With our 1pm planned departure, we chose a shorter hike for the morning: Diamond Trail around Scout Mountain. This 12 km trail begins below alpine with an amazing variety of sub alpine then alpine flowers as it breaks above tree-line. Though it doesn't have the big Wow factor of the Glacier-Cleft-Ladyslipper full day adventure of the prior day, it is a pretty amazing hike. You can think of it as a scaled-down version of that big rim adventure without the scary bits. It still brought is to a the rim of a mountain, through meadows, over boulder fields, across almost lunar terrain, past a small lake and down a set of switchbacks with good footing (take that Ladyslipper!) to return to the Lodge.

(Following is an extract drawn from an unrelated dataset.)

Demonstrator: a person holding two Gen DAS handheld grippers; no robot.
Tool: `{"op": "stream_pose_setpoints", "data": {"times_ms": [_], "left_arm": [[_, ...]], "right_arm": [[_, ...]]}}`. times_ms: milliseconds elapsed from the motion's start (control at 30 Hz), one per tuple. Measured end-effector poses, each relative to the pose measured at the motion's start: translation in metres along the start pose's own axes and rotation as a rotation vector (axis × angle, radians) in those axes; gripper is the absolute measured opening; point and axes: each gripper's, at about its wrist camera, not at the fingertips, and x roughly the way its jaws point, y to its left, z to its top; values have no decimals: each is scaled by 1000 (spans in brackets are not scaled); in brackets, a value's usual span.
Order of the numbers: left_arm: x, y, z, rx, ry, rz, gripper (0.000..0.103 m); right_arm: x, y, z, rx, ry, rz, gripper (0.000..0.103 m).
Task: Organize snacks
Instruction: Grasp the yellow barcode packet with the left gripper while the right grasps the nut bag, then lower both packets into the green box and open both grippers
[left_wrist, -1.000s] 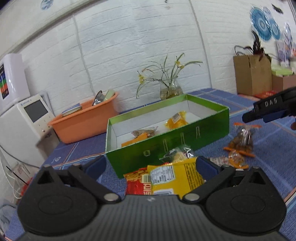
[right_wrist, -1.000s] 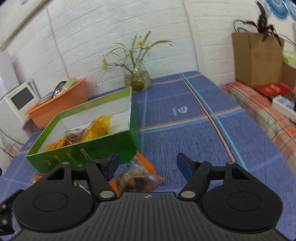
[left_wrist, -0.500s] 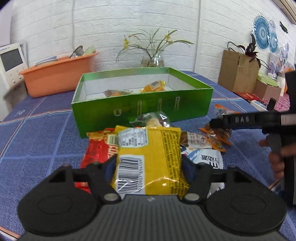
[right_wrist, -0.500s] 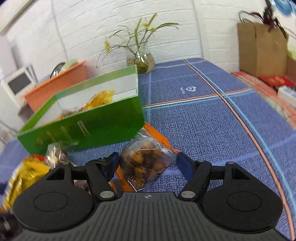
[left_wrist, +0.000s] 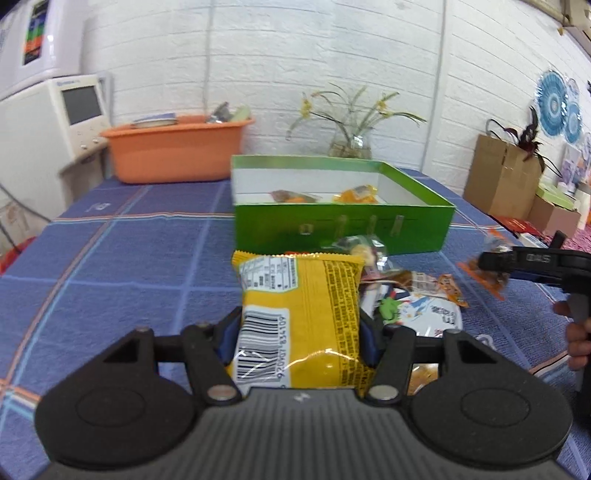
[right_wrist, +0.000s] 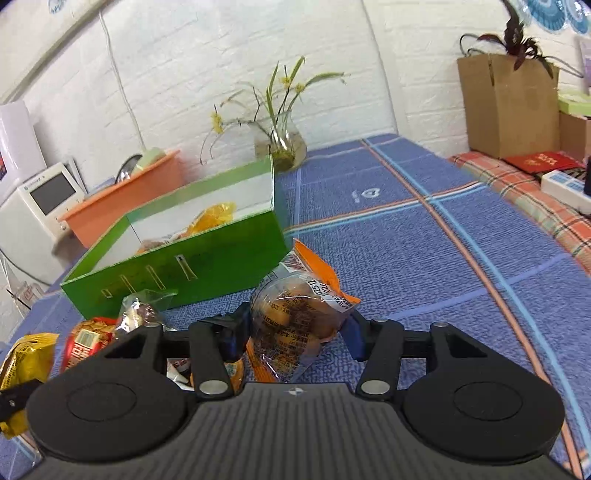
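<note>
My left gripper is shut on a yellow snack packet and holds it above the blue tablecloth, in front of the green box. My right gripper is shut on a clear bag of brown nuts with orange ends, lifted just off the cloth by the box's right corner. The box holds a few snacks. More packets lie on the cloth between the grippers. The right gripper with its bag also shows in the left wrist view.
An orange tub stands behind the box at the left, beside a white machine. A glass vase with flowers stands against the wall. A brown paper bag and boxes sit at the far right.
Both grippers have closed on their packets and lifted them: the left on the yellow packet, the right on the nut bag. Both have drawn back a little from the green box.
</note>
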Motion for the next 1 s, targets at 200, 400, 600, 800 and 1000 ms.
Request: {"op": "stream_pose_setpoints", "data": {"times_ms": [200,400,600,800,1000], "left_arm": [[-33,21,-11,-21,-35,106,59],[-51,30,-8,-7,-87,198,59],[-53,31,-3,2,-112,204,60],[-48,29,-4,-7,-109,175,60],[-31,25,18,-3,-140,136,60]], "right_arm": [[-48,8,-22,4,-12,71,87],[-66,44,-37,-47,40,279,87],[-65,80,-29,-174,-6,351,87],[-66,84,-29,-187,-22,350,87],[-48,93,-8,-216,-21,338,87]]}}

The transit down was in a Suburban-type 4x4 instead of the Mercede MOG for which we were very grateful to Paul for a safe return to our car at the base. Less than a km into our 21km drive on the mostly dirt Ashnole Drive to the highway, a girl in perhaps her early 20's was trying to hitch a ride. It turns out she had been trying for over an hour but nobody had come along the road at all! Monica is Check and in Canada on a one year work visa. She was supposed to start at a farm picking cherries for $2.50 per box but they had bo work for her today. She decided to hitch a ride toward Cathedral from near Keremeos, to walk a bit in the Alpine. Her whole day was spent instead hitching to then from the base but never going up. She had not expected the 12km all day hike in the woods and no option to hitch a ride to the alpine area.